(Beginning of DATA)

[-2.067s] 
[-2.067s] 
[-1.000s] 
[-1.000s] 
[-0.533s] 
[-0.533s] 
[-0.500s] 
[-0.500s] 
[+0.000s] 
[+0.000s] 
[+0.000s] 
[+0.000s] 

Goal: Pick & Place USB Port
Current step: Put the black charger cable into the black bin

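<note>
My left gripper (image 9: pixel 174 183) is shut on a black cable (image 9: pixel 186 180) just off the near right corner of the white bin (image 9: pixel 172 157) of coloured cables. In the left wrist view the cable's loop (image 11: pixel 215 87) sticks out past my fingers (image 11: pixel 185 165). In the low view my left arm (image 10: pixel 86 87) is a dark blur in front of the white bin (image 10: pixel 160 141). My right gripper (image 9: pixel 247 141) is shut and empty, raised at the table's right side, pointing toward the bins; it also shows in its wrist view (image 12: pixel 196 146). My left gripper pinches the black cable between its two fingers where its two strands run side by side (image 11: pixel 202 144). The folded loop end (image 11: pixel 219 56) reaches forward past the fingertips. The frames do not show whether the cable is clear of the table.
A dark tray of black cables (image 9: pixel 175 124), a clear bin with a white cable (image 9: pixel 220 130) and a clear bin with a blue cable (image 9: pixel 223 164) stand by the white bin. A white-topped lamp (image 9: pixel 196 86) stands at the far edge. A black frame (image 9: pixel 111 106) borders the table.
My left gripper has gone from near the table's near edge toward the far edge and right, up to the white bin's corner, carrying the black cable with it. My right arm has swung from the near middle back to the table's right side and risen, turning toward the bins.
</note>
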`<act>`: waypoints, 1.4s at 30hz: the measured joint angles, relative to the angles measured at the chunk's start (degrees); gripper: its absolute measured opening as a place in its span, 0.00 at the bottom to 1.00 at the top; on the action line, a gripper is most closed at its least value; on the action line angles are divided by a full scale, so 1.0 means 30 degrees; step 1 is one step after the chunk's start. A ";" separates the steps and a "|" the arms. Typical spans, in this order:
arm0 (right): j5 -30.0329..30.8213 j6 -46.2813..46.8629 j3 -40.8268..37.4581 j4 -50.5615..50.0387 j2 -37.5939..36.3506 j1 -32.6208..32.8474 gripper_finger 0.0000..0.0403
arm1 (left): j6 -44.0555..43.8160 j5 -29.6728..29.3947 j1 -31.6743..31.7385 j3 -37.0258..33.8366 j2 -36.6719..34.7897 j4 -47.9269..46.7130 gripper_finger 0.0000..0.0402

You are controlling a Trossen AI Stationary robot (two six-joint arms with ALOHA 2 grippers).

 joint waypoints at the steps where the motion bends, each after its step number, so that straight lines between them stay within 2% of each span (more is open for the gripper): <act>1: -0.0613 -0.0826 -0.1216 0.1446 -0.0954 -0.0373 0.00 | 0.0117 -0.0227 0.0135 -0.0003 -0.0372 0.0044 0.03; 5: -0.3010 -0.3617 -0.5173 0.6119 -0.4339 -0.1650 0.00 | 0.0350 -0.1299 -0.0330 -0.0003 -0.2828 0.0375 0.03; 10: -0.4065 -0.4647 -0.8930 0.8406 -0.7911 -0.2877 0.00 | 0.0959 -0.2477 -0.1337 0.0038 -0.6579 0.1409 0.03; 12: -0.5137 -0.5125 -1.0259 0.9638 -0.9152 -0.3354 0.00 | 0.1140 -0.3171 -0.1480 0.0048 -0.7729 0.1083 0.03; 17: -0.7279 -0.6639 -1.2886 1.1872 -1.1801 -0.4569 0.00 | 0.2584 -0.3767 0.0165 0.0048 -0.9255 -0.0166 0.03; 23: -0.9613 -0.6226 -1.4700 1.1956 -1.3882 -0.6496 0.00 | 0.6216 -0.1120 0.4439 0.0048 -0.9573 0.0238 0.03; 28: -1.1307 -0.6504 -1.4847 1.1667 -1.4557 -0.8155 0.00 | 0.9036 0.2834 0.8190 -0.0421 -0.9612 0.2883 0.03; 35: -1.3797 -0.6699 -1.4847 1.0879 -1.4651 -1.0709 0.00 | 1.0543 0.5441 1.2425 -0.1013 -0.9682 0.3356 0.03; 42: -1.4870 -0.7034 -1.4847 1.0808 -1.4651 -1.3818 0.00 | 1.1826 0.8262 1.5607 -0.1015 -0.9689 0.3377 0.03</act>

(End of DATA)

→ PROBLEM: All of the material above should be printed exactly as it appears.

→ FINISHED EXERCISE:
[-2.067s] 
[-2.067s] 
[-1.000s] 
[-1.000s] 
[-0.533s] 
[-0.533s] 
[-0.500s] 
[-0.500s] 
[+0.000s] 
[+0.000s] 
[+0.000s] 
[+0.000s] 

Goal: Pick & Place USB Port
Current step: Put the black charger cable into the black bin

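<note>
My left gripper (image 9: pixel 174 183) is shut on a black cable (image 9: pixel 186 180) just off the near right corner of the white bin (image 9: pixel 172 157) of coloured cables. In the left wrist view the cable's loop (image 11: pixel 215 87) sticks out past my fingers (image 11: pixel 185 165). In the low view my left arm (image 10: pixel 86 87) is a dark blur in front of the white bin (image 10: pixel 160 141). My right gripper (image 9: pixel 247 141) is shut and empty, raised at the table's right side, pointing toward the bins; it also shows in its wrist view (image 12: pixel 196 146). My left gripper pinches the black cable between its two fingers where its two strands run side by side (image 11: pixel 202 144). The folded loop end (image 11: pixel 219 56) reaches forward past the fingertips. The frames do not show whether the cable is clear of the table.
A dark tray of black cables (image 9: pixel 175 124), a clear bin with a white cable (image 9: pixel 220 130) and a clear bin with a blue cable (image 9: pixel 223 164) stand by the white bin. A white-topped lamp (image 9: pixel 196 86) stands at the far edge. A black frame (image 9: pixel 111 106) borders the table.
My left gripper has gone from near the table's near edge toward the far edge and right, up to the white bin's corner, carrying the black cable with it. My right arm has swung from the near middle back to the table's right side and risen, turning toward the bins.
</note>
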`<act>`: waypoints, 1.4s at 30hz: the measured joint angles, relative to the angles measured at the chunk's start (degrees); gripper: its absolute measured opening as a place in its span, 0.00 at the bottom to 1.00 at the top; on the action line, a gripper is most closed at its least value; on the action line angles are divided by a full scale, so 1.0 means 30 degrees; step 1 is one step after the chunk's start. A ";" separates the steps and a "|" the arms. Typical spans, in this order:
arm0 (right): j5 -30.0329..30.8213 j6 -46.2813..46.8629 j3 -40.8268..37.4581 j4 -50.5615..50.0387 j2 -37.5939..36.3506 j1 -32.6208..32.8474 gripper_finger 0.0000..0.0403
arm1 (left): j6 -44.0555..43.8160 j5 -29.6728..29.3947 j1 -31.6743..31.7385 j3 -37.0258..33.8366 j2 -36.6719..34.7897 j4 -47.9269..46.7130 gripper_finger 0.0000..0.0402

You are controlling a Trossen AI Stationary robot (two six-joint arms with ALOHA 2 grippers).

 joint waypoints at the steps where the motion bends, each after its step number, so that straight lines between them stay within 2% of each span (more is open for the gripper): <act>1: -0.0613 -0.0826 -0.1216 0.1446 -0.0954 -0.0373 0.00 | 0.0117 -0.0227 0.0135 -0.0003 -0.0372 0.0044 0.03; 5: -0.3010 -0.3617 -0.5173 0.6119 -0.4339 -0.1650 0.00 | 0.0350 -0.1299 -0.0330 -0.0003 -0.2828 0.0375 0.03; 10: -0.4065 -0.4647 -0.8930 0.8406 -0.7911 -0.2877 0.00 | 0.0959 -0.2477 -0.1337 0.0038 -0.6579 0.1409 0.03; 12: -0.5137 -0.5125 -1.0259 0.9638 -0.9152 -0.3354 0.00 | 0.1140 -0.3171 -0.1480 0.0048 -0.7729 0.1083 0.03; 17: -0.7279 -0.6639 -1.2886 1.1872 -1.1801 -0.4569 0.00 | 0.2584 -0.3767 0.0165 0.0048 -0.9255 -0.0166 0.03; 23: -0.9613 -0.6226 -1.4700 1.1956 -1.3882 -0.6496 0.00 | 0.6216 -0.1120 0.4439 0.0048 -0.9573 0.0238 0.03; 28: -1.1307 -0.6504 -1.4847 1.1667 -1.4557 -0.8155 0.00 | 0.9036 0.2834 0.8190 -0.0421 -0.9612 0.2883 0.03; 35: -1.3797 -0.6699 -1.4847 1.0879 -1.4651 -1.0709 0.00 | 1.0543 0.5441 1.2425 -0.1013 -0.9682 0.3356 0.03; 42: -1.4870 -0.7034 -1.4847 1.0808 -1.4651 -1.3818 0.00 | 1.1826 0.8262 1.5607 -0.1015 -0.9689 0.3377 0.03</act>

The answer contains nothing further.